If called with a PropertiesTreeData model element, hasChildren() will return false, since none of our model elements may have children (a property has no children, but other models clearly may).



The getParent() method will return the IFile that contains the PropertiesTreeData item or null if called with any other object. The Common Navigator framework will continue querying other extensions until a non-null parent is found or all relevant extensions have been queried. Recall that an extension may be asked to provide a parent for an element if that element matches its <possibleChildren /> expression.



Finally, the label provider of our content extension tells the viewer how to render the icon and label for our model elements (PropertiesTreeData). Since we're only conerned with these elements, we do not need to worry about providing labels or icons for any other elements. Other extensions will render the labels and icons for other elements in the tree.

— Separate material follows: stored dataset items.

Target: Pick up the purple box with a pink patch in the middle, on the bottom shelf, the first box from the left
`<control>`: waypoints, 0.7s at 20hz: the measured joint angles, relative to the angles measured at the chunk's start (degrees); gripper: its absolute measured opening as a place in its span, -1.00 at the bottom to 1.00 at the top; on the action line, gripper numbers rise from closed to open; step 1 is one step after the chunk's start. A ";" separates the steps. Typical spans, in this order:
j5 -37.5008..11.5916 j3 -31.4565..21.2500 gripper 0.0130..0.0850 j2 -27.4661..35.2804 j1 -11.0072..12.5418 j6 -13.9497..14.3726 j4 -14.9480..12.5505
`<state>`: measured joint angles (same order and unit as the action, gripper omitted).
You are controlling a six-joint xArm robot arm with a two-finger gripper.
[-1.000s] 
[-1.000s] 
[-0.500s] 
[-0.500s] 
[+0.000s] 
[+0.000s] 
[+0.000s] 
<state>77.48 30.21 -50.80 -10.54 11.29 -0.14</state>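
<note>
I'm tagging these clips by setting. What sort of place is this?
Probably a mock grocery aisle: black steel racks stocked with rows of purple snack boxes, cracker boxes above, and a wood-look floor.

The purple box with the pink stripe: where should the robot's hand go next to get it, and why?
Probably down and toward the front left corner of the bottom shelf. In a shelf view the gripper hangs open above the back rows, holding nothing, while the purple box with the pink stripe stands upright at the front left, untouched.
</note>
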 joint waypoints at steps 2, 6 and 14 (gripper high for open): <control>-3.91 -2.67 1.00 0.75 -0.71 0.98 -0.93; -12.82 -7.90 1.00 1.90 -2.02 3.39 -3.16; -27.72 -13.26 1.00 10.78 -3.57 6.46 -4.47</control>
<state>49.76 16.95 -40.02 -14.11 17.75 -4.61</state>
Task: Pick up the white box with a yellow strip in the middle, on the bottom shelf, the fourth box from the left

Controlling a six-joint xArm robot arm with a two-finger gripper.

The PropertiesLabelProvider implements org.eclipse.jface.viewers.ILabelProvider and also org.eclipse.ui.navigator.IDescriptionProvider.

ILabelProvider is the default interface required for proving labels and icons by JFace.

IDescriptionProvider is specific to the Common Navigator framework and is used to provide text for the status bar in the lower left hand corner of the Eclipse window.

The methods required by ILabelProvider are getText() and getImage(). We will render the label for our model elements as the "name= value" string for the property (without the quotes). For the icon, we just use one of the shared icons provided by Platform/UI.



The label provider will be queried for labels, icons, or descriptions for any element contributed directly by the extension or for any element that matches the <possibleChildren /> expression for that extension. If null is returned for the icon or the label, the framework will continuing other applicable extensions based on their <possibleChildren /> expressions and viewer bindings. If your extensions wishes to pass on its opportunity to provide a label or icon, always return null.

And that's it. The final view renders properties files right in our Example View.





*-In general, you should externalize your strings, but we will not worry about that for these examples.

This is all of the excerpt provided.